▶ _What to produce_: Below is a listing; print exactly its lines from the one containing "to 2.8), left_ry" down to the one containing "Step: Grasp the", both inclusive, with every picture left out.

▶ _Input for this task_:
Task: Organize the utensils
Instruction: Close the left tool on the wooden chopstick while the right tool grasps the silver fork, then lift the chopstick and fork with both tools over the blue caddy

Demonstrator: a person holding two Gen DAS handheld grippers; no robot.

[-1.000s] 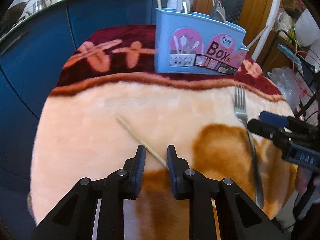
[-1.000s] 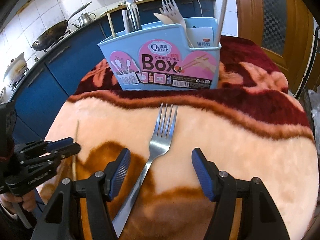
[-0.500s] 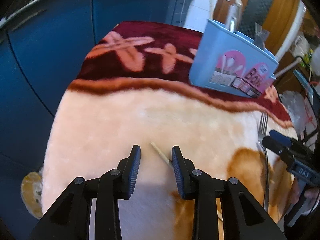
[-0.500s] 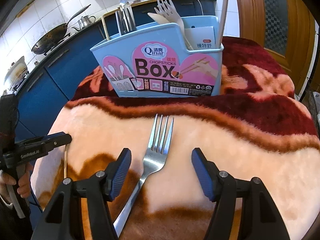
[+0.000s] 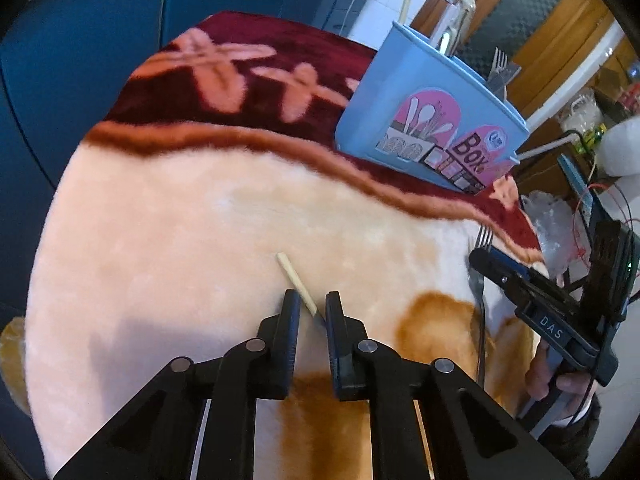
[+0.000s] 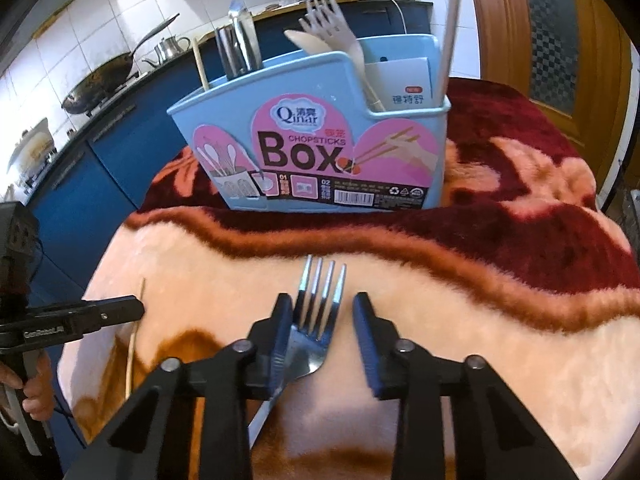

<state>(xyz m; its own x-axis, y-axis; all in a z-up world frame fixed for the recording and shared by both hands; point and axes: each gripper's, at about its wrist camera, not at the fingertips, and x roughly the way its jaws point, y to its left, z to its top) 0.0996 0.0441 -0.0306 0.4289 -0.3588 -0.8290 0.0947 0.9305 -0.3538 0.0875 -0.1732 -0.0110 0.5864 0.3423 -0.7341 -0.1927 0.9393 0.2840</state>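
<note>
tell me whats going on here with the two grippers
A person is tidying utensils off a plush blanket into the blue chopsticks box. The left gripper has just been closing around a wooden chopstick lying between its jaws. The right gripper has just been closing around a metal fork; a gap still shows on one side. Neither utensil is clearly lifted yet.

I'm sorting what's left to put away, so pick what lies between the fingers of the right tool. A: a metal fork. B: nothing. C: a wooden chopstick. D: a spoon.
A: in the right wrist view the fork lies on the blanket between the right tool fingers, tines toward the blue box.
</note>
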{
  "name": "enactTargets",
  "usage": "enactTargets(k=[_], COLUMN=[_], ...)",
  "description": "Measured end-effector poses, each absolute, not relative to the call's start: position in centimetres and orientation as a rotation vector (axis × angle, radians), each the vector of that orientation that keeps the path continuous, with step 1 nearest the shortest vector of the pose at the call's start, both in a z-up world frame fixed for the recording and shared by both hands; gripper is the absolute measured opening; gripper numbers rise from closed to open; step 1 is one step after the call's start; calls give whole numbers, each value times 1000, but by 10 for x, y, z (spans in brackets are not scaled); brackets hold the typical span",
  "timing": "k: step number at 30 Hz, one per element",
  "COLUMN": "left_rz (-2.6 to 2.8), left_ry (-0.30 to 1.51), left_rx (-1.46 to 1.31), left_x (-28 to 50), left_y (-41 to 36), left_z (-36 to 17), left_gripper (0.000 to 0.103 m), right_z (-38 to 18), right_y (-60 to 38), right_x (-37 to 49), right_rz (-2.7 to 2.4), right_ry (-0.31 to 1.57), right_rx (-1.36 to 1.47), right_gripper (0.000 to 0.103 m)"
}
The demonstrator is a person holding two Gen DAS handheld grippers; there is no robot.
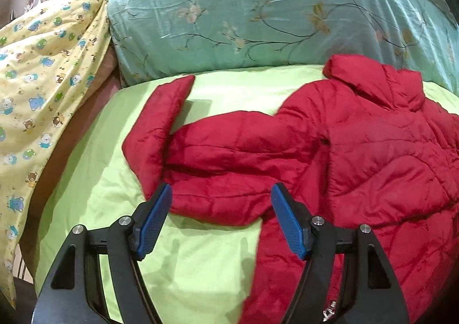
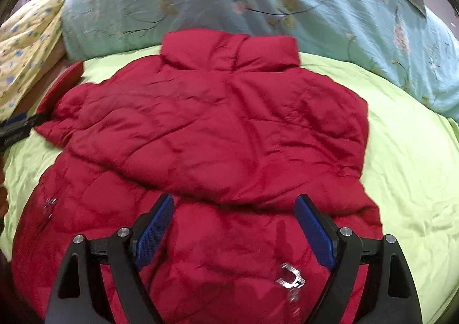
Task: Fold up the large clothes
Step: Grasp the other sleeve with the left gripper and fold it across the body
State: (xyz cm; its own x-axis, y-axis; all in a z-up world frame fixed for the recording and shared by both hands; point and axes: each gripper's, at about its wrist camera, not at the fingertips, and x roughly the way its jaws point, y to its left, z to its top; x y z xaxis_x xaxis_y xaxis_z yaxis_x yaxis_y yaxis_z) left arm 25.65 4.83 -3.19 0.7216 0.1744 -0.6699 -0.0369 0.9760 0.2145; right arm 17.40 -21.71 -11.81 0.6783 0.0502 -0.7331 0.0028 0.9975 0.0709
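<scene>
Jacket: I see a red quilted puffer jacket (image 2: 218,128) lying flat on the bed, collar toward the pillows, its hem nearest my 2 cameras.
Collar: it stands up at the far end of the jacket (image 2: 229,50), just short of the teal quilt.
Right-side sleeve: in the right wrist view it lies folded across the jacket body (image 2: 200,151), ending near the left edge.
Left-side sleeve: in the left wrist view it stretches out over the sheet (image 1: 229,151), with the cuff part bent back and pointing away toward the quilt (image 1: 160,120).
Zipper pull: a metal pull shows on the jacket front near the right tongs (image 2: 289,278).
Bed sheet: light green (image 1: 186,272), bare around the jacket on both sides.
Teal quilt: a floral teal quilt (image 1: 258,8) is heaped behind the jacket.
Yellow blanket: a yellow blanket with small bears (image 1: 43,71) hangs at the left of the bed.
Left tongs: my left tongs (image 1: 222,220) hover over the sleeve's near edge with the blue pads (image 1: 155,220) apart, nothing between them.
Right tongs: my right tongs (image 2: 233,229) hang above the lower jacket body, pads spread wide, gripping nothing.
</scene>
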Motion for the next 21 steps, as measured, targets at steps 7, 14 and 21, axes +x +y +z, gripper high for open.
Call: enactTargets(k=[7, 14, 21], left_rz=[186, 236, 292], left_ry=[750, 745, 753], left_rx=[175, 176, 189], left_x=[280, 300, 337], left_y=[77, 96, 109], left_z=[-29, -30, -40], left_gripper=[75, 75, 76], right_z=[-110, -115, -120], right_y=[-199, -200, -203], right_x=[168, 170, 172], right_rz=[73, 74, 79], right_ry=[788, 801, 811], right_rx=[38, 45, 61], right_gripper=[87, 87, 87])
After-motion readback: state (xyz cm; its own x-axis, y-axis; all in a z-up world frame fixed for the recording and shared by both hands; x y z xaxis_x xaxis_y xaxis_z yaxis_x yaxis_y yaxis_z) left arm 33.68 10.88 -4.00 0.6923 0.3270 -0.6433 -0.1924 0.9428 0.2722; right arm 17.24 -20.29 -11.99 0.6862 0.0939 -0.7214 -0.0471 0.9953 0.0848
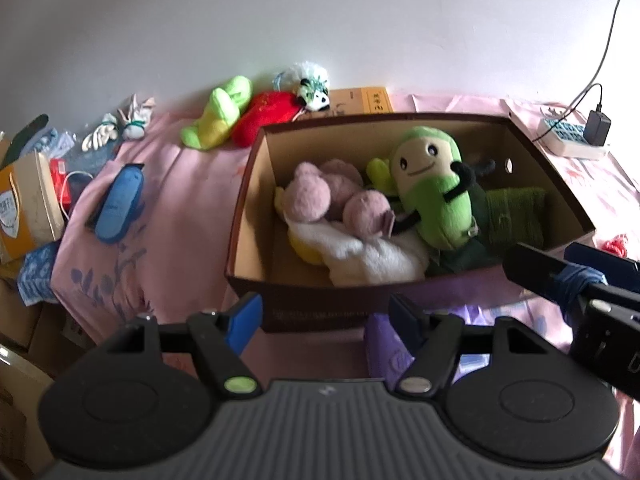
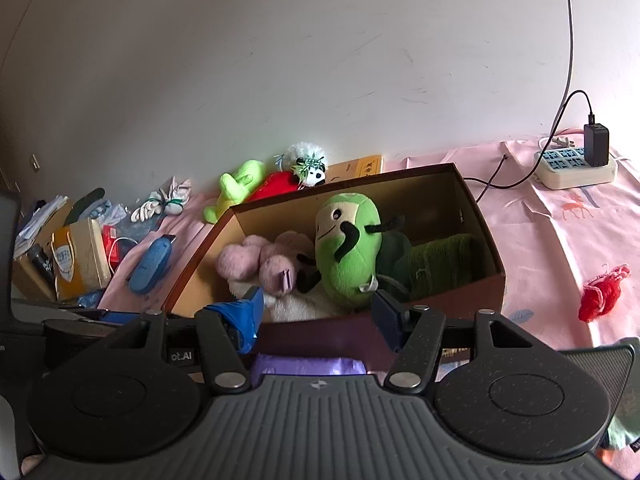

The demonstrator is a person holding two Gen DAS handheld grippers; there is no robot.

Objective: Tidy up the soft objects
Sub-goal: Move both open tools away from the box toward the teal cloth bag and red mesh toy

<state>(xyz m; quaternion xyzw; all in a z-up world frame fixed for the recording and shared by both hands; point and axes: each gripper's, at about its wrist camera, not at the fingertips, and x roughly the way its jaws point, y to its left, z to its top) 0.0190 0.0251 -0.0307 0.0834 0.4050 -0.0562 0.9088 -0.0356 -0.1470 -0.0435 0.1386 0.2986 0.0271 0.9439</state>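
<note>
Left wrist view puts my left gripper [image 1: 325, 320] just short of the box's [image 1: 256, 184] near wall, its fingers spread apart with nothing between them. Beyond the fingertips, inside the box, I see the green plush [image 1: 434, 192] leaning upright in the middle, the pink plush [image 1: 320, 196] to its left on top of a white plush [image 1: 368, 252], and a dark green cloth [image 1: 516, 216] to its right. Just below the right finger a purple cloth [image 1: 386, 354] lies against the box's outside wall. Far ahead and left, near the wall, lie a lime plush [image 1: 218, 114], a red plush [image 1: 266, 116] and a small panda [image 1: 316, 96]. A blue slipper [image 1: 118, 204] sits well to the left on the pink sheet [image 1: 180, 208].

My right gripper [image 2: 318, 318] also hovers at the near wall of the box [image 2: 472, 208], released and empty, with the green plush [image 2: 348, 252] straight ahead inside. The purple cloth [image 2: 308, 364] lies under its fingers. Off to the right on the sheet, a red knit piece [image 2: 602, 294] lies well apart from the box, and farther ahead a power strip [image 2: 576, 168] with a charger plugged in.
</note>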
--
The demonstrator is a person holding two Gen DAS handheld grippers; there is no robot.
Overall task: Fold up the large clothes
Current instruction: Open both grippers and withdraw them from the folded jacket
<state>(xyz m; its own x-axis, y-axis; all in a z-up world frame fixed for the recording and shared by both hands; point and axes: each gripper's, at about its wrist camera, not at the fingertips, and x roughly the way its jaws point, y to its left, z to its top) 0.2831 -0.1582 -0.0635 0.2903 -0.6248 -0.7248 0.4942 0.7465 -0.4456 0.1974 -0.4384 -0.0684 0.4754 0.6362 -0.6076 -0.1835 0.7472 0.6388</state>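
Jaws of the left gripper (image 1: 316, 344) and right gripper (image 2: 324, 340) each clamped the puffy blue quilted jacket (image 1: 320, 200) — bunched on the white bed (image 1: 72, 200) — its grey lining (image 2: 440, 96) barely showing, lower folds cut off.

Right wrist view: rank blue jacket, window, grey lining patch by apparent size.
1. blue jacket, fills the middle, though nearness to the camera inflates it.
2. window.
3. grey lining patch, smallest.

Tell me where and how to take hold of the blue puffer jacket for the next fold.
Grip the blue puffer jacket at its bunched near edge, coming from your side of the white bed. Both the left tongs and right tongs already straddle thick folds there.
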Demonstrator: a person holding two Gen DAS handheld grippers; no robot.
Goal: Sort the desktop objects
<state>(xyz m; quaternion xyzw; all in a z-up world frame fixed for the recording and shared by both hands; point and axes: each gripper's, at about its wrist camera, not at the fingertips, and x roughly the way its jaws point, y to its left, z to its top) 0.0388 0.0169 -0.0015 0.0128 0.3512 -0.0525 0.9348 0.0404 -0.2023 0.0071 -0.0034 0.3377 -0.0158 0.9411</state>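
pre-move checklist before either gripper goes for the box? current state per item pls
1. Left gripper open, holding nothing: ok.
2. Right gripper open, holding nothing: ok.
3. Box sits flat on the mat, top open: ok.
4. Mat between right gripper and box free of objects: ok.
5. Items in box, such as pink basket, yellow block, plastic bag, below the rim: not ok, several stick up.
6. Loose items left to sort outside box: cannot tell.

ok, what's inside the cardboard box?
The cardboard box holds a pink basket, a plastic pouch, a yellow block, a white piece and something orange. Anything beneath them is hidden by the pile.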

▶ _Reply to the task_:
  "COLUMN": "left_rz (-2.6 to 2.8), left_ry (-0.30 to 1.51), left_rx (-1.46 to 1.31), left_x (-28 to 50), left_y (-41 to 36), left_z (-36 to 17), left_gripper (0.000 to 0.103 m), right_z (-38 to 18), right_y (-60 to 38), right_x (-37 to 49), right_rz (-2.7 to 2.4), right_ry (-0.31 to 1.57), right_rx (-1.36 to 1.47), right_gripper (0.000 to 0.103 m)"
}
The demonstrator is a person holding two Gen DAS handheld grippers; there is no robot.
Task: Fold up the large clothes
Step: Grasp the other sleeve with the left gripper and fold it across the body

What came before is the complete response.